> **Exercise directions**: Find every line of the listing below where "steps" appears, and copy it.

> **Supplied information**:
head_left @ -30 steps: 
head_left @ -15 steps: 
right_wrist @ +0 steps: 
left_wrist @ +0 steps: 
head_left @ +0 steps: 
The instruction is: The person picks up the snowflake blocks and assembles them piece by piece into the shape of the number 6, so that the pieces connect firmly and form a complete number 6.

> **Exercise answer**:
head_left @ -30 steps: 
head_left @ -15 steps: 
right_wrist @ +0 steps: 
left_wrist @ +0 steps: 
head_left @ +0 steps: 

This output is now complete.